» **WHAT TO DO**
Across the records below, how many lines contain the string "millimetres"? Give the number by itself.

(Stored data)
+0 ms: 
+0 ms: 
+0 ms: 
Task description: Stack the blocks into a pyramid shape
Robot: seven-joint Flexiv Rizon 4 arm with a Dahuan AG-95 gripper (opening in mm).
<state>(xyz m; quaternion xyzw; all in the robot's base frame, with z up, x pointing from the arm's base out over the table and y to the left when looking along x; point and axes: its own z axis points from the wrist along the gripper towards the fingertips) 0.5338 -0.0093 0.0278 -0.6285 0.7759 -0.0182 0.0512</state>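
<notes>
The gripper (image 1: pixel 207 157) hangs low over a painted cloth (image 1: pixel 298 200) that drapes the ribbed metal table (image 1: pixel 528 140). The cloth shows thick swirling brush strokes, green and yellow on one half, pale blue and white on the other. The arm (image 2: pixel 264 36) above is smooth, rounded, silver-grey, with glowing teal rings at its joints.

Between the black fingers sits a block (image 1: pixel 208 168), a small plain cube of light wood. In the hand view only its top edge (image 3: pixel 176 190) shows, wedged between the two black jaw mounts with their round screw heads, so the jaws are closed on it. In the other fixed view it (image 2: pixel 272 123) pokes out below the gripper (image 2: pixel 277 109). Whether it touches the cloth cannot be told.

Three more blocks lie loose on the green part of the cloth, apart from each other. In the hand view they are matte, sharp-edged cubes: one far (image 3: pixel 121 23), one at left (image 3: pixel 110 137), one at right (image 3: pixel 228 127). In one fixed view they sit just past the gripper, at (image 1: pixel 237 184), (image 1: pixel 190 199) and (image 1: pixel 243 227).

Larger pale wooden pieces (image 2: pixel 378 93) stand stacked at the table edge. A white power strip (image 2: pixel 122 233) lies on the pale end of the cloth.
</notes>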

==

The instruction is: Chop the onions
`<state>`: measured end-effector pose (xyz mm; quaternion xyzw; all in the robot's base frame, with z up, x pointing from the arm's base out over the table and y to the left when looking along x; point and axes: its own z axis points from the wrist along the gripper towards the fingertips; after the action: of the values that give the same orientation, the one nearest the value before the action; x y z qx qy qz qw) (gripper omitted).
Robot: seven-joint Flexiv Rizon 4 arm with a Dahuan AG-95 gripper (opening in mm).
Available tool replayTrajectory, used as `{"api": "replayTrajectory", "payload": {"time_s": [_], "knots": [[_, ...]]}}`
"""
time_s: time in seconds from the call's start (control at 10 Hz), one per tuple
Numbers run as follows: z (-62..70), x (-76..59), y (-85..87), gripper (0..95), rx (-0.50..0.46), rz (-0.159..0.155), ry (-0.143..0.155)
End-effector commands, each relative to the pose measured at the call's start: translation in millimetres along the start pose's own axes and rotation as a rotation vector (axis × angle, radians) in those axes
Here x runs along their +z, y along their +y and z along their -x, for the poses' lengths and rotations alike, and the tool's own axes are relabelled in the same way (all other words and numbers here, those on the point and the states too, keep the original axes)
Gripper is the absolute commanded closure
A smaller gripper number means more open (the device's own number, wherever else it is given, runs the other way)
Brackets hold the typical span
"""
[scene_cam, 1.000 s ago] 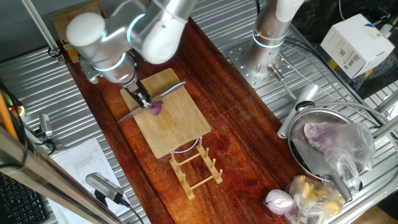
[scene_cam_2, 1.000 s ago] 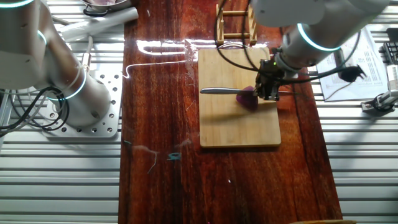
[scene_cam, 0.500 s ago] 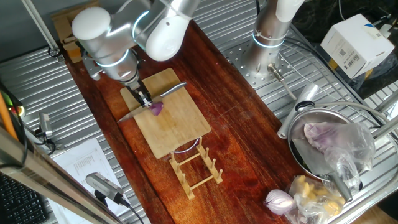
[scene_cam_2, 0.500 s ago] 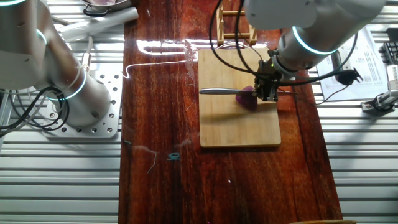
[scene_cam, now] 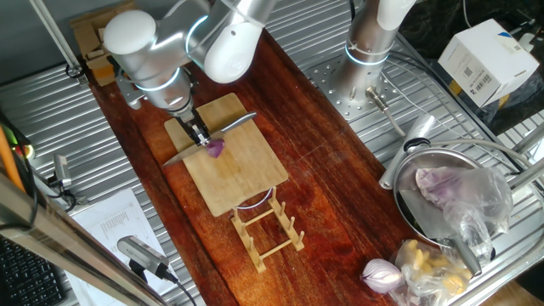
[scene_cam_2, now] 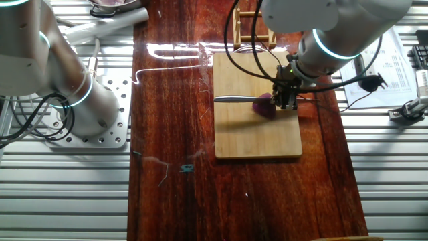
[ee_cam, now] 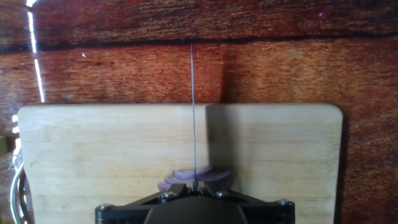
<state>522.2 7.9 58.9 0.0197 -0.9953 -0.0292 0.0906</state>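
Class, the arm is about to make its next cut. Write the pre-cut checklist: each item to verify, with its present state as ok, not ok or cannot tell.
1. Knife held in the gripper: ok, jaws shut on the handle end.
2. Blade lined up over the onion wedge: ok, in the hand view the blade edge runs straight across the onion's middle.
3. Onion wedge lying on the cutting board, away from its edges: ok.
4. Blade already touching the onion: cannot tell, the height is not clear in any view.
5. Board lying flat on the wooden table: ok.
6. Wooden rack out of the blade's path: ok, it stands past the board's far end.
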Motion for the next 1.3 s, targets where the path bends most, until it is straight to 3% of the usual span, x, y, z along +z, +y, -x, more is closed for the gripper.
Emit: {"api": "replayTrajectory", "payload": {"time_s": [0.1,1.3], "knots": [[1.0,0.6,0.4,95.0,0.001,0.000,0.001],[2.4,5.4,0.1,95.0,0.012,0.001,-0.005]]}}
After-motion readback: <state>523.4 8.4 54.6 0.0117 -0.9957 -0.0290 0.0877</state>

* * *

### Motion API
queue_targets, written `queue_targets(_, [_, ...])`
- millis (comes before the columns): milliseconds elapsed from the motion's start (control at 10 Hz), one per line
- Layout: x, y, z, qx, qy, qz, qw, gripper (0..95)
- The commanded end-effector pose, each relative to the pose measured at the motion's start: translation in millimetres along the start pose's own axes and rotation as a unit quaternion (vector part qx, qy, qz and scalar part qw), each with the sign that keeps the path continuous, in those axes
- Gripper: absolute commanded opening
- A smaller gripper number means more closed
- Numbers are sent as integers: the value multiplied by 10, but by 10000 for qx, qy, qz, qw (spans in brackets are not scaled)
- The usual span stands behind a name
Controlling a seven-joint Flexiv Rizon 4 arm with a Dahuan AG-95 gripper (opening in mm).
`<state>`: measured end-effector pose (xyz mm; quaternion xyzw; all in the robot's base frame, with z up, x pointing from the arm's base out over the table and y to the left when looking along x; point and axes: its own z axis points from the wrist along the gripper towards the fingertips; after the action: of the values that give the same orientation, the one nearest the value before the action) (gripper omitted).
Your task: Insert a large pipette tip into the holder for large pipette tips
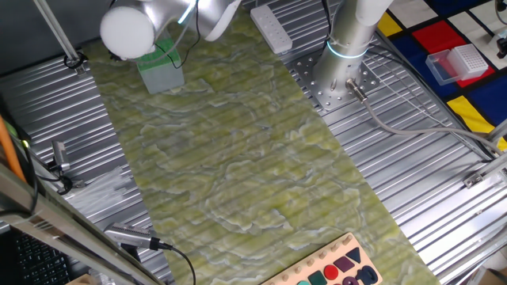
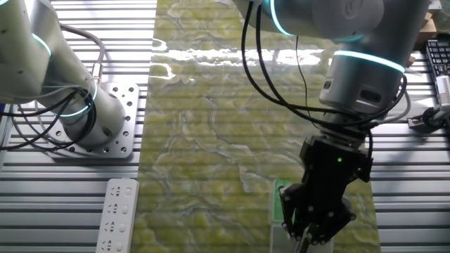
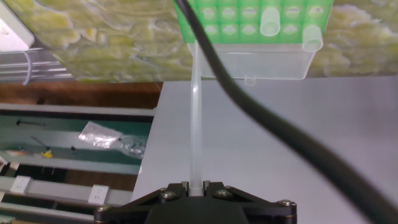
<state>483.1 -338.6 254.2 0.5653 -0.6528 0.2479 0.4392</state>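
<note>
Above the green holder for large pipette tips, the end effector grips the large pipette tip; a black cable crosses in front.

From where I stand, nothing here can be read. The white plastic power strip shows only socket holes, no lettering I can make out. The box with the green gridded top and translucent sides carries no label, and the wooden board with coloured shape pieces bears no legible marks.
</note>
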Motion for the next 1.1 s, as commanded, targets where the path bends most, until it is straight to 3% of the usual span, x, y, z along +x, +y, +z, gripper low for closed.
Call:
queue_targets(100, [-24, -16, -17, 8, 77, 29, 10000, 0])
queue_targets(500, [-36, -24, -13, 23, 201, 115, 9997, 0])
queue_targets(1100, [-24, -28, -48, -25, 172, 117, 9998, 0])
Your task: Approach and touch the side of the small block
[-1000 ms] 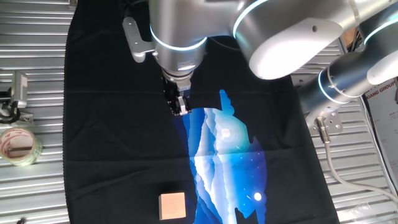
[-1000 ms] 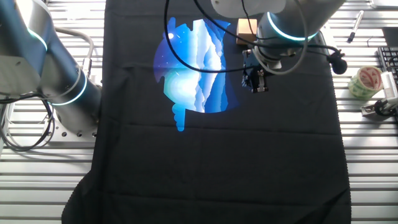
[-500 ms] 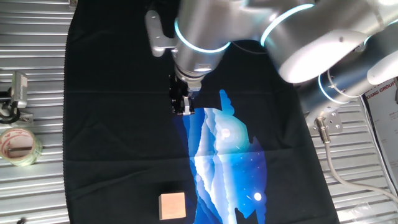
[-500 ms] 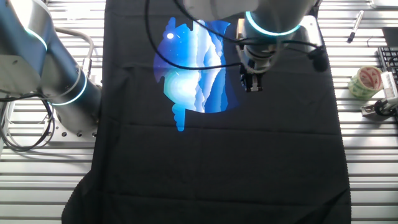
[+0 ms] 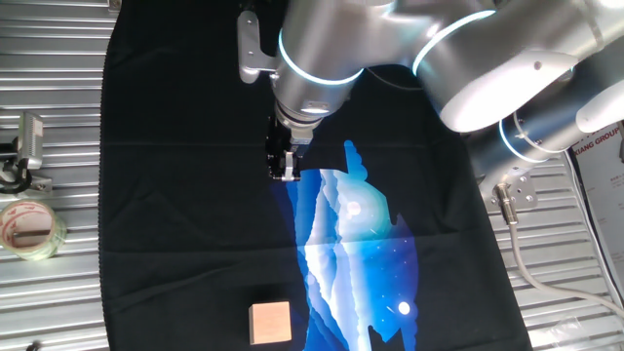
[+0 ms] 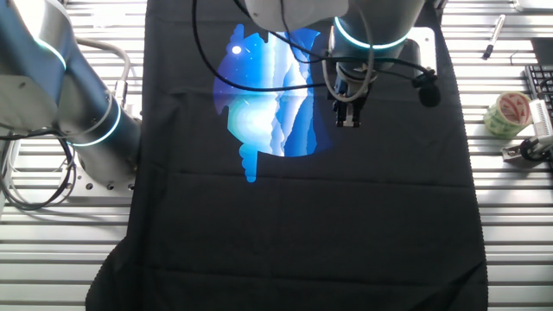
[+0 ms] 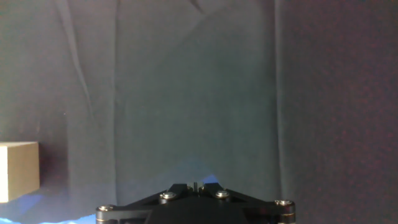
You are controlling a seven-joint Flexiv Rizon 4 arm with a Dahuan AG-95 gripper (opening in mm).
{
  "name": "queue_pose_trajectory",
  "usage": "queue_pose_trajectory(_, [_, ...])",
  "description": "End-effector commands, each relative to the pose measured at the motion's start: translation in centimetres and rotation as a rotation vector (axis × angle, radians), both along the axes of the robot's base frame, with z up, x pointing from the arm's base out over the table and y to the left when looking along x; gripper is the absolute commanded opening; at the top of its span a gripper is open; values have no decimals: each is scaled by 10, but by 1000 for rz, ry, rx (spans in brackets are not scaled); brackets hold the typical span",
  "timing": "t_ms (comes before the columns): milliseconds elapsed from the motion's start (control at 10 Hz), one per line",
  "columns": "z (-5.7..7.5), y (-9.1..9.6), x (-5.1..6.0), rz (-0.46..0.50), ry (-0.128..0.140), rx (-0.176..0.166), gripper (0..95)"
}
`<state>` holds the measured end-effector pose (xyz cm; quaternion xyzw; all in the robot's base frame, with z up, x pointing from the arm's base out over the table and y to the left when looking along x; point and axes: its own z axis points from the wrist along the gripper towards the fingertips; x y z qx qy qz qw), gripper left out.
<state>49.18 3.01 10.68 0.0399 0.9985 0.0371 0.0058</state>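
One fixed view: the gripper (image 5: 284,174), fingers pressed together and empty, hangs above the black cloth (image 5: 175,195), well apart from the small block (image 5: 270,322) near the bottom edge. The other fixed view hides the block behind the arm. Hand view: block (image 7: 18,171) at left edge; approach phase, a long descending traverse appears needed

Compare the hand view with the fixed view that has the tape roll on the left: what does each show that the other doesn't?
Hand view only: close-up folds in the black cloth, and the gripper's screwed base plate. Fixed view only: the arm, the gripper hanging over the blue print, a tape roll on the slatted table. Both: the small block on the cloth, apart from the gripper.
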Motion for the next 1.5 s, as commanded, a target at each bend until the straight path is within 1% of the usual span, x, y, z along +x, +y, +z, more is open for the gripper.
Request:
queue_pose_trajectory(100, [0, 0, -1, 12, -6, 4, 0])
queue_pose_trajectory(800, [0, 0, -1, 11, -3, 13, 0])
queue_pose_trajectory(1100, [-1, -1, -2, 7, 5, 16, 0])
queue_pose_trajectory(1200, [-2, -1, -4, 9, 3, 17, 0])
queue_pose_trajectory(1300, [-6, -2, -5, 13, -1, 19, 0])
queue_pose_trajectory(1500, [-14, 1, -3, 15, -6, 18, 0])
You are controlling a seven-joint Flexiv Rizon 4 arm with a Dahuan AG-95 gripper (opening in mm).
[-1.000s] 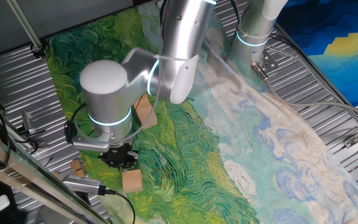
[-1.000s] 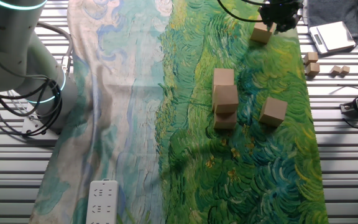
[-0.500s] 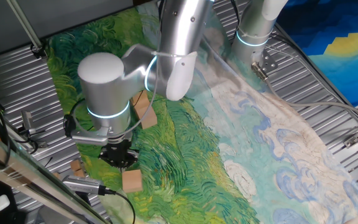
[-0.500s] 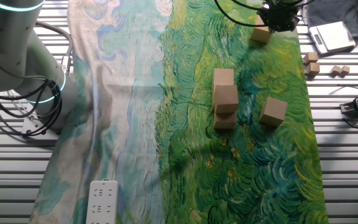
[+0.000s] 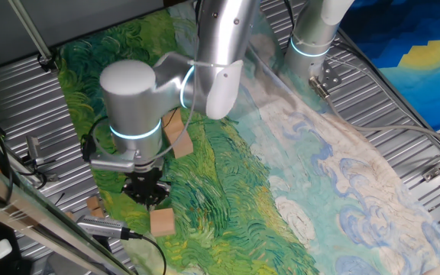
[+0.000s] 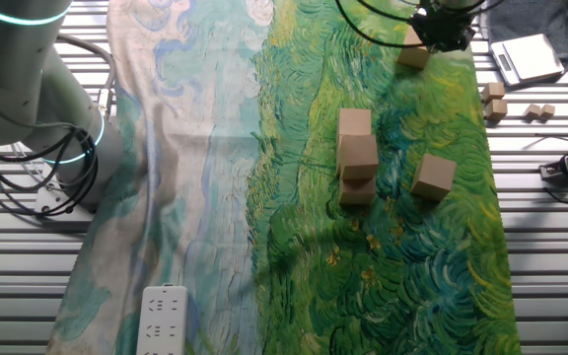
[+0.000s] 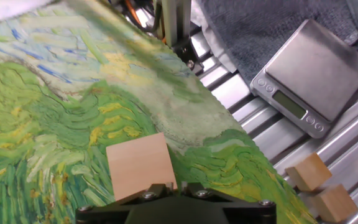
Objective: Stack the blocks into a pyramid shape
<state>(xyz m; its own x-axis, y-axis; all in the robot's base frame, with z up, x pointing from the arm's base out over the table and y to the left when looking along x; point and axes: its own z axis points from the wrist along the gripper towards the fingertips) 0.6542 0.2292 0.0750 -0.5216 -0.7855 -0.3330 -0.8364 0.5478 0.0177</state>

» **WORKED SOLUTION**
2